Afterburn effect...when I say this word I see everybody's ears turning on instantly.
I think it's a cool word that someone invented to make it sound more interesting and appealing, because maybe if I wanted to explain the same principle with "normal" words I wouldn't catch your attention.
Afterburn effect basically means raising your metabolism to burn fat faster throughout the day
through a specific training program that makes you burn more calories even after your workout, for up to the next 24 hours, even while you sleep.
How to Raise Your Metabolism with the Afterburn Effect
If you go to the gym and do isolation exercises like bicep curls, cable flys, leg extensions you're not going to raise your metabolism.
If you work out like that you burn fat while you exercise but then this process stops.
The real way to raise your metabolism is by doing high intensity workouts and the right exercises.
Your workout routine should include compound exercises, those that work more than one muscle group at the same time.
Examples of compound exercises are:
- Bench Press (chest, shoulders and triceps)
- Squat (quads, hamstrings, core)
- Deadlifts (quads, hamstrings, back)
and several others.
The idea is to do high intensity interval training (known as HIIT) so that kick our EPOC (Excess Post-exercise Oxygen Consumpion).
You basically want to create an oxygen deficit in your body while you work out to require your body to need more oxygen after you're done.
This will raise your metabolism for up to 24 hours!!
That's why we say that the after burn effect is a way to burn fat while you sleep.
If you do resistance training like lots of cardio, or high reps weight lifting you burn calories while you train, but not after.

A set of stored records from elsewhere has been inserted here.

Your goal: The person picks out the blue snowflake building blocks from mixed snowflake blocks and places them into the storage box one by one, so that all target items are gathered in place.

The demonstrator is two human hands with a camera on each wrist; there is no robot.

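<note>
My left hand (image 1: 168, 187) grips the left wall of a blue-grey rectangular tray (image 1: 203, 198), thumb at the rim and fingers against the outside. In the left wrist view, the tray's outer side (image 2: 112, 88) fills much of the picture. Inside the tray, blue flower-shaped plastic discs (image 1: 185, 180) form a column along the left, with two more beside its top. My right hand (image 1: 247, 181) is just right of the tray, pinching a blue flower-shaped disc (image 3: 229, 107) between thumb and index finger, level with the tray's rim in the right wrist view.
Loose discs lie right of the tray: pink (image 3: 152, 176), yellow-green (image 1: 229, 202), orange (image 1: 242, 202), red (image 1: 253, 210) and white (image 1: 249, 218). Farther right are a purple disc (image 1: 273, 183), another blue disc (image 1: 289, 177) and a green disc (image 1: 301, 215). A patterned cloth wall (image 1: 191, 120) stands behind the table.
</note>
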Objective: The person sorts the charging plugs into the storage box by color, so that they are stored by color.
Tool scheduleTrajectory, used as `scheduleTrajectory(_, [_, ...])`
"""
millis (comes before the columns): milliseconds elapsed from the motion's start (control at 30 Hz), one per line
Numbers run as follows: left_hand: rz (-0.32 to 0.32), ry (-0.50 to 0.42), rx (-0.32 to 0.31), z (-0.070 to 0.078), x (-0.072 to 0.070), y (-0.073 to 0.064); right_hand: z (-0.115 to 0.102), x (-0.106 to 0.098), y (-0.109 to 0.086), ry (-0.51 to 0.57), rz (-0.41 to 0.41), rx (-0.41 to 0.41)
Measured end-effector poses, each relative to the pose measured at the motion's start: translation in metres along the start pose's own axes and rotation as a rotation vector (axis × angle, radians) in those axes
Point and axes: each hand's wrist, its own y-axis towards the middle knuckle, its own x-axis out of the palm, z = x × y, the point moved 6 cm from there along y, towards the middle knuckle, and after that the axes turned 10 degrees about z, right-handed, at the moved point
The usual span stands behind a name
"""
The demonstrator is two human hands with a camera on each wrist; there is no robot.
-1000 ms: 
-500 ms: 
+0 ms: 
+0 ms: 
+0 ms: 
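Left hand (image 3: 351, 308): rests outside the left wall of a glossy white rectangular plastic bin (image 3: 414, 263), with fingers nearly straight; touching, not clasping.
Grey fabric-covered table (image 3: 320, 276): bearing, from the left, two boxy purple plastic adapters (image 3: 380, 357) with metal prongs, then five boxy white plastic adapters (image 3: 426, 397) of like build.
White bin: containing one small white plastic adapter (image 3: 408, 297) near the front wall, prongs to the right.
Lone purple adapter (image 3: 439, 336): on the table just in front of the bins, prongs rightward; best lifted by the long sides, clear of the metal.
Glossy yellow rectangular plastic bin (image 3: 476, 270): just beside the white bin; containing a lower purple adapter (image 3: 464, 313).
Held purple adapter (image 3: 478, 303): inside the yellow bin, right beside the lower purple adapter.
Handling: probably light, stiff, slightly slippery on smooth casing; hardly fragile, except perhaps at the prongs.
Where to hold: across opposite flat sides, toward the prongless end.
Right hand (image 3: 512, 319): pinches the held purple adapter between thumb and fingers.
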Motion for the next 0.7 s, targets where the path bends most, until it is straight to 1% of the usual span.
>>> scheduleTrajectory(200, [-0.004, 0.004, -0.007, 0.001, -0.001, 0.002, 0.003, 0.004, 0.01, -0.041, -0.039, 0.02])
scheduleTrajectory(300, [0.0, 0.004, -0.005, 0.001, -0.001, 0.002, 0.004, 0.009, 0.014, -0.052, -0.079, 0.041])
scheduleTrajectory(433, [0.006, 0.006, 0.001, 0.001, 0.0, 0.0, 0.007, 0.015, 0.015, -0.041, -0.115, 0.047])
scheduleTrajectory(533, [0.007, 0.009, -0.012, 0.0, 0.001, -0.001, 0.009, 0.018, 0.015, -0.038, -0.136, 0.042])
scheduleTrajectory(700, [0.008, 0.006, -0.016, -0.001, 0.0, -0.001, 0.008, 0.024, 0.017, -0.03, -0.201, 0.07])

The best way to burn fat after workout is to do high intensity training, which is lifting heavy weights and doing sprints rather than jogging.[youtube http://www.youtube.com/watch?v=mvpbfDCYjag&w=580&h=326]
Should I Eat After Workout?
That depends on your goal.
If you're trying to build muscle mass and have big gains, then after workout you should have your biggest meal of the day, especially protein.
Studies revealed that consuming protein half hour after workout is better than waiting one hour.
But hey, here we're trying to lose fat so, assuming you ate your recommended daily amount of carbs and protein already, after workout it's important NOT to eat for something like 2 to 4 hours.
That way you allow your body to burn those extra calories after workout instead of providing fuel in form of food (calories).
And of course you're burning fat, you just finished a workout lifting weights, your body knows that you need that muscle and it will preserve it for a while (at least a few hours).
Take advantage of those few hours of fat burning, and lose weight by doing exactly nothing.
This is what is called afterburn effect: raising your metabolism and burn fat even when you rest or sleep.